Le traitement en cas de paralysie faciale en relation avec un cholestéatome ou une otite externe maligne est chirurgical.
La prise en charge des paralysies faciales sur fracture du rocher se fait dans la plupart des cas en milieu hospitalier. Le patient est d'emblée mis sous corticothérapie. Si la paralysie est totale (primaire ou secondaire), une EnoG et un EMG seront effectués pour évaluer le degré de la dénervation. Si la dégénérescence axonale est sévère (L 90% à l'EnoG, absence de potentiels d'action volontaire à l'EMG), une décompression chirurgicale est indiquée12 (idéalement dans les deux premières semaines13).
Les lésions pénétrantes extracrâniennes et les lésions iatrogènes avec paralysie immédiate nécessitent une révision chirurgicale.
Pour les cancers parotidiens avec atteinte du nerf facial, une parotidectomie totale avec sacrifice du nerf facial est nécessaire avec reconstruction par greffe nerveuse. D'une manière générale, la récupération fonctionnelle à long terme reste partielle avec paralysie séquellaire de grade III selon House-Brackmann (tableau 2).

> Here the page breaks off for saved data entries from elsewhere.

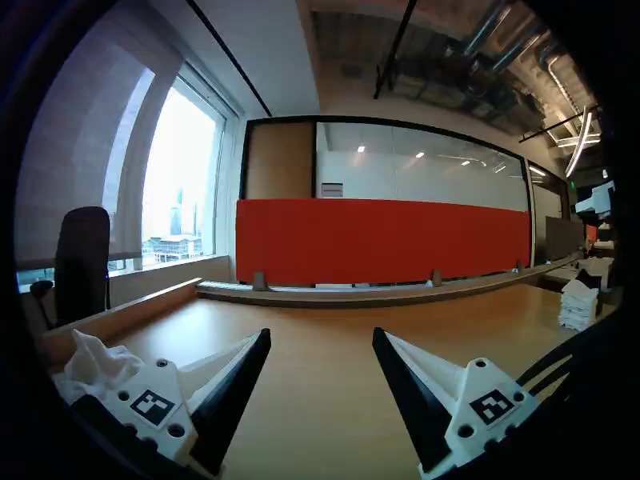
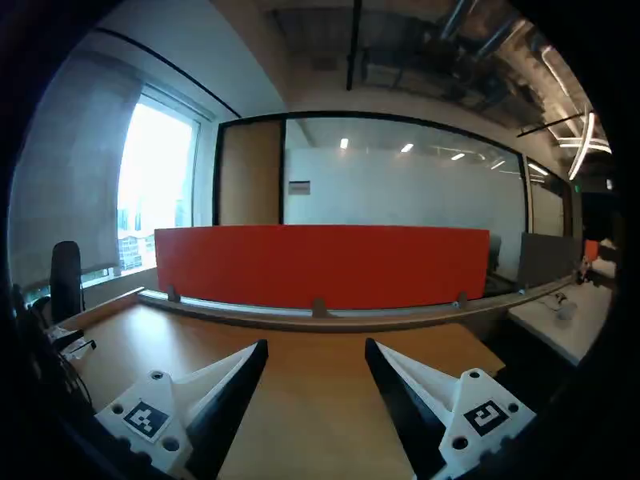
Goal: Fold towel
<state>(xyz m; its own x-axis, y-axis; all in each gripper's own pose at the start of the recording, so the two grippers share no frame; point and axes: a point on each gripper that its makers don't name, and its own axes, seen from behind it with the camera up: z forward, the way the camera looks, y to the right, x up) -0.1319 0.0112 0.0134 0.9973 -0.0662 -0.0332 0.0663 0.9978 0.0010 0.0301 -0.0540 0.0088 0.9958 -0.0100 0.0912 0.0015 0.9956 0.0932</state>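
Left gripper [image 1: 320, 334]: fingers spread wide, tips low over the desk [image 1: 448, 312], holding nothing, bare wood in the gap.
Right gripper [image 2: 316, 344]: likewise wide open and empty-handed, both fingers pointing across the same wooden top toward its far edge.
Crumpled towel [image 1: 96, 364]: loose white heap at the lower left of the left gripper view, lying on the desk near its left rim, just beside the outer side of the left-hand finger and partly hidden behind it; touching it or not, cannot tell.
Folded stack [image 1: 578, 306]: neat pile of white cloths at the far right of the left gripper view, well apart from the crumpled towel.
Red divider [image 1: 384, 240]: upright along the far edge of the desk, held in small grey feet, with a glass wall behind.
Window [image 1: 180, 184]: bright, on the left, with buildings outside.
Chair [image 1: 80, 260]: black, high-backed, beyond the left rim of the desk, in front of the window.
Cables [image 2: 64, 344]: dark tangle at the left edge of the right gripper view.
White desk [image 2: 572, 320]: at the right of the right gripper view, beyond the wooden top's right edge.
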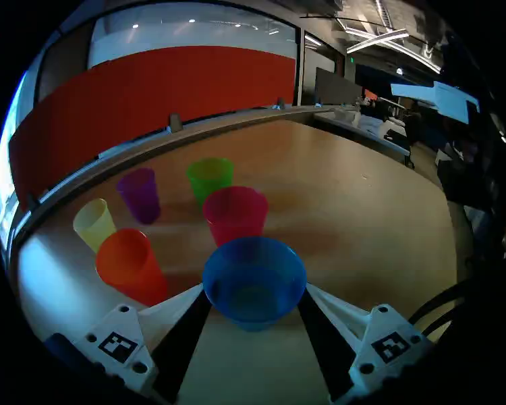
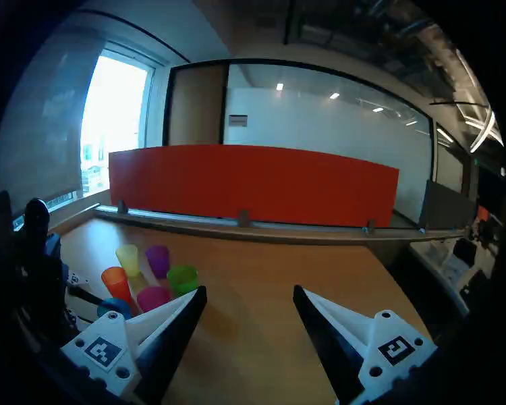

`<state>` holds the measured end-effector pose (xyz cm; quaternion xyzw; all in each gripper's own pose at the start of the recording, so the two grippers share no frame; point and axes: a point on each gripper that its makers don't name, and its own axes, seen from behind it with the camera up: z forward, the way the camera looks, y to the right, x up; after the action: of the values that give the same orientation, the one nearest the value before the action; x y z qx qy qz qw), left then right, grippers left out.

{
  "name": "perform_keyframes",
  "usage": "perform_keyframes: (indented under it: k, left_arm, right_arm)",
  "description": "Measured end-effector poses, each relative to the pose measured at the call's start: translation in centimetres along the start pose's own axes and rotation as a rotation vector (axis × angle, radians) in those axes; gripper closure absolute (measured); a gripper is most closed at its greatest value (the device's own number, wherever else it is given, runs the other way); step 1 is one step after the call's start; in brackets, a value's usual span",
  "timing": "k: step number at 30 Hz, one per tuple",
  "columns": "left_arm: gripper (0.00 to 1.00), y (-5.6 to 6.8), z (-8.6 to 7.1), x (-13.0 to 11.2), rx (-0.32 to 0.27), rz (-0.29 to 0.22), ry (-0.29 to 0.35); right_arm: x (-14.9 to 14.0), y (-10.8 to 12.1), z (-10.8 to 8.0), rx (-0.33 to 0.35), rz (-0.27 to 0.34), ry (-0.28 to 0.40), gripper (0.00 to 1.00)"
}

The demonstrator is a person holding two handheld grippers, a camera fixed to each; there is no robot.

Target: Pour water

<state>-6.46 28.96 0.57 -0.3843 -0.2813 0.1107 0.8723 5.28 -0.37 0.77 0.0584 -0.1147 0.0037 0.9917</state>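
— Where do we stand, starting at the left?

— Near the far edge of the tabletop (image 1: 361, 202), below the red partition (image 1: 152, 88), we have the yellow cup (image 1: 94, 223) with the orange cup (image 1: 130, 264) just in front of it. Then come the purple cup (image 1: 139, 194), the green cup (image 1: 210, 177) and the pink cup (image 1: 235, 214). They all stand upright and close together with their mouths up, so we judge any of them could take a pour.

— And the blue cup?

— The blue cup (image 1: 254, 280) is between the fingers of our left tongs (image 1: 253, 291), which are clenched on its two sides. We judge that grip steadies it for tipping. We cannot tell whether it holds water, or whether it is lifted.

— How is that hand set?

— We come in from the near edge with the tongs angled a little downward, aimed at the pink cup just behind.

— And the right side?

— Our right tongs (image 2: 248, 291) are released, with nothing between the fingers. They are held roughly level over the middle of the tabletop, pointing at the far edge, well apart from the cups. We judge that leaves the pouring path free.
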Motion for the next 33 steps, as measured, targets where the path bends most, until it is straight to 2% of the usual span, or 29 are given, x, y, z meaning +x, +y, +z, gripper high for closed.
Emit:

L'électrothérapie est controversée, car elle pourrait augmenter le taux de contractures au long cours.1
Il est fondamental d'éviter toute sécheresse et kératite cornéennes. Ainsi le patient doit être initialement instruit des signes d'irritation cornéenne : prurit, rougeur, sensation de corps étranger et vision trouble. Un lubrifiant ophtalmique est nécessaire plusieurs fois par jour et le soir une application de vitamine A est recommandée. Lors de fermeture incomplète de l'il, il faut prescrire une chambre humide oculaire. En cas de paralysie au long cours, d'hypoesthésie cornéenne, de pathologie palpébrale préexistante et de symptômes persistants, un avis ophtalmologique est nécessaire.
En règle générale, les paralysies faciales partielles ont un excellent pronostic et récupèrent complètement. En cas de paralysie totale, le pronostic dépend du résultat des tests électrophysiologiques (EnoG, EMG). Globalement, la paralysie totale récupère complètement dans 61% des cas pour le Bell, et dans seulement 21% des cas lors d'un zona otique.1
Le pronostic de la paralysie faciale, même partielle, en relation avec une tumeur, un cholestéatome ou une otite externe maligne est beaucoup plus réservé car l'intégrité du tissu de soutien du nerf est souvent altérée.14-17
En cas de paralysie faciale, nous proposons une démarche diagnostique standardisée. Le traitement est dirigé par l'étiologie et ne doit jamais oublier la prise en charge oculaire. Hormis les étiologies chroniques ou tumorales moins fréquentes, le pronostic reste souvent bon.